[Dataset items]
- - - - - - -
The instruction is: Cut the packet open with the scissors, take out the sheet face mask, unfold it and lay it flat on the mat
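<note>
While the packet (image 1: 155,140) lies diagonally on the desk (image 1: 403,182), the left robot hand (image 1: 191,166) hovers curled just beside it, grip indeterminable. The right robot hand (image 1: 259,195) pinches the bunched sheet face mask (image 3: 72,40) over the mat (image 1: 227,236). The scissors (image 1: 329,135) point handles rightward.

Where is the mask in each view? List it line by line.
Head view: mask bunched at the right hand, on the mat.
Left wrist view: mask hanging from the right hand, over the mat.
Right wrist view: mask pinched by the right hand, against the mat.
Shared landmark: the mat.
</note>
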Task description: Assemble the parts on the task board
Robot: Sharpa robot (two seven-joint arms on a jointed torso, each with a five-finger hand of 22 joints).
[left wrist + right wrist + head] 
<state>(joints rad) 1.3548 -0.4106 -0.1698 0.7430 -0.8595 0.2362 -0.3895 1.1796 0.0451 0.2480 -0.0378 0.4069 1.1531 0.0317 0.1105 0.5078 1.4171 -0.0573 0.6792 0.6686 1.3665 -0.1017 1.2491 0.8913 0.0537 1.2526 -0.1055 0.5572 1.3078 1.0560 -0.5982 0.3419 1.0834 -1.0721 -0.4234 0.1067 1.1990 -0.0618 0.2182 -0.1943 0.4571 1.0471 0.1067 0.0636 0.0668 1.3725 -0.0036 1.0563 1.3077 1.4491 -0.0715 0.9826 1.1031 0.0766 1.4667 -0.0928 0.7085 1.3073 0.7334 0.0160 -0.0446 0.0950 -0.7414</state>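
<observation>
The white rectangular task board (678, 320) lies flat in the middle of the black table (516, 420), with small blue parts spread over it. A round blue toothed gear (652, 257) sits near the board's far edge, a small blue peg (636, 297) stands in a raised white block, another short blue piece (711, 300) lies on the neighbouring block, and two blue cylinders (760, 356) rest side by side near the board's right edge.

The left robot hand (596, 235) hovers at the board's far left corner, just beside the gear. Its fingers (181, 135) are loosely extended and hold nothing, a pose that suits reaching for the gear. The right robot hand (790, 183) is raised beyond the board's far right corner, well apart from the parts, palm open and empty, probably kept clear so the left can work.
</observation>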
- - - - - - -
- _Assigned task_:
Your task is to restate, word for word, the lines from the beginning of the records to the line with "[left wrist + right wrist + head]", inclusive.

- _Answer to the exercise_:
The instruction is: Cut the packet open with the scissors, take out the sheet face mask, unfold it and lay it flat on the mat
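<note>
While the packet (image 1: 155,140) lies diagonally on the desk (image 1: 403,182), the left robot hand (image 1: 191,166) hovers curled just beside it, grip indeterminable. The right robot hand (image 1: 259,195) pinches the bunched sheet face mask (image 3: 72,40) over the mat (image 1: 227,236). The scissors (image 1: 329,135) point handles rightward.

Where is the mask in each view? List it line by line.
Head view: mask bunched at the right hand, on the mat.
Left wrist view: mask hanging from the right hand, over the mat.
Right wrist view: mask pinched by the right hand, against the mat.
Shared landmark: the mat.
</note>
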Task description: Assemble the parts on the task board
Robot: Sharpa robot (two seven-joint arms on a jointed torso, each with a five-finger hand of 22 joints).
[left wrist + right wrist + head] 

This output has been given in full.